Do you use lists and agendas often in your presentations? I bet the answer is yes. What is more: we use them every day, and not only at work. There are project plans, TODO lists, priority checklists, agendas, principles, and lots of others. Let’s get creative, go a little bit further than creating default SmartArt diagrams, and explore innovative list presentation ideas.
Here are a few fresh alternatives you can use to replace default bullet point enumerations in your presentations and make your notes more structured.
Editable PowerPoint graphic for bullet-points replacement is available in this Universal Diagrams Collection PPT Slide-Deck.
I believe you are tired of bullet points and simple lists as same as I do, so why don’t put a touch of originality to our slides? That way it is possible to create more attractive designs and, of course, impress your audience.
Here are several approaches you can use instead of bullet point enumerations:
- represent list by graphical metaphor, for example, a lighthouse graphics: when you need to illustrate strategy direction, leadership, or vision concepts. Or use a puzzle shape if your list should express points that create a strongly connected idea.

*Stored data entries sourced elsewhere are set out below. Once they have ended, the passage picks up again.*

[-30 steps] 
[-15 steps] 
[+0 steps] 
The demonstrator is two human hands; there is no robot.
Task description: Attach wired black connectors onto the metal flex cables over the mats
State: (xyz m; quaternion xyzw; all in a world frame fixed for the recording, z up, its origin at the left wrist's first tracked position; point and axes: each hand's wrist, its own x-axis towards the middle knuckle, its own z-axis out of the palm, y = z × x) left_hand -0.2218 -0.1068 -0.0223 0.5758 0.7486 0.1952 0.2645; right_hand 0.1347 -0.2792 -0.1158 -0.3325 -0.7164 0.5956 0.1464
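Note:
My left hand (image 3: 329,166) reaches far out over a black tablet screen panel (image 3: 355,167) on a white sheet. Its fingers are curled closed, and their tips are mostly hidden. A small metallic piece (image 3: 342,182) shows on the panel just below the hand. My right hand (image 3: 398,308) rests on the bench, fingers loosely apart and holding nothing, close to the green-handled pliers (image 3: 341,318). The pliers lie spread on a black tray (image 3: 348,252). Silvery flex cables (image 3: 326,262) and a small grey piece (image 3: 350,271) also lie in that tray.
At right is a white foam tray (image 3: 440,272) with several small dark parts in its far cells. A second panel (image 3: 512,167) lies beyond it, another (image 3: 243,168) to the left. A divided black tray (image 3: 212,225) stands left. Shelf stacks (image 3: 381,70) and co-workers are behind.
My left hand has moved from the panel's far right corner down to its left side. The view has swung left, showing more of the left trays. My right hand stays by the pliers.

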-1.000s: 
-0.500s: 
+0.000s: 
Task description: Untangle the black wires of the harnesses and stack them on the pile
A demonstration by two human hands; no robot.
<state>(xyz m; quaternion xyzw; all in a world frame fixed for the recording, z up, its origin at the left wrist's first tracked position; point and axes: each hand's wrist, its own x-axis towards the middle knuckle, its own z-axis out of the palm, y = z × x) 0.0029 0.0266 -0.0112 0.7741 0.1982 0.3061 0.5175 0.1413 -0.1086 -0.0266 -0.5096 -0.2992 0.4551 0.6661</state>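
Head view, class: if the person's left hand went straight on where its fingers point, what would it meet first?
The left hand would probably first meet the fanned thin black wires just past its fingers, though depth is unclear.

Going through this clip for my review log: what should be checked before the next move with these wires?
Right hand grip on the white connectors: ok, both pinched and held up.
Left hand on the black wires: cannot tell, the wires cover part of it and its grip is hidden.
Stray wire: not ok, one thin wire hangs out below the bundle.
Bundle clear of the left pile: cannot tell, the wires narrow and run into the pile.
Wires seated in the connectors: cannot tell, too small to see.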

- replace bullets with a set of shapes with text inside e.g. arrows, circles, hexagons or rectangles. Using standard PowerPoint shapes is enough.
- use iconography to illustrate points, assigning a theme-related icon for a specific item.
Let’s explore several slide examples below.
7 Creative Ways of Illustrating a List
The general idea is to replace each item in bullet points with a visually more attractive design element. Below you’ll find several options of shapes you can consider. I suggest using shape types and colors that fit the most your brand or the graphical style you use in your business materials (every shape and symbol from our collection is editable).
1. Lighthouse Graphics
In a situation where the list has an even number of points, it is worth spreading them evenly on both sides of the slide, and in the middle put a graphic or illustration (in our case it is a lighthouse).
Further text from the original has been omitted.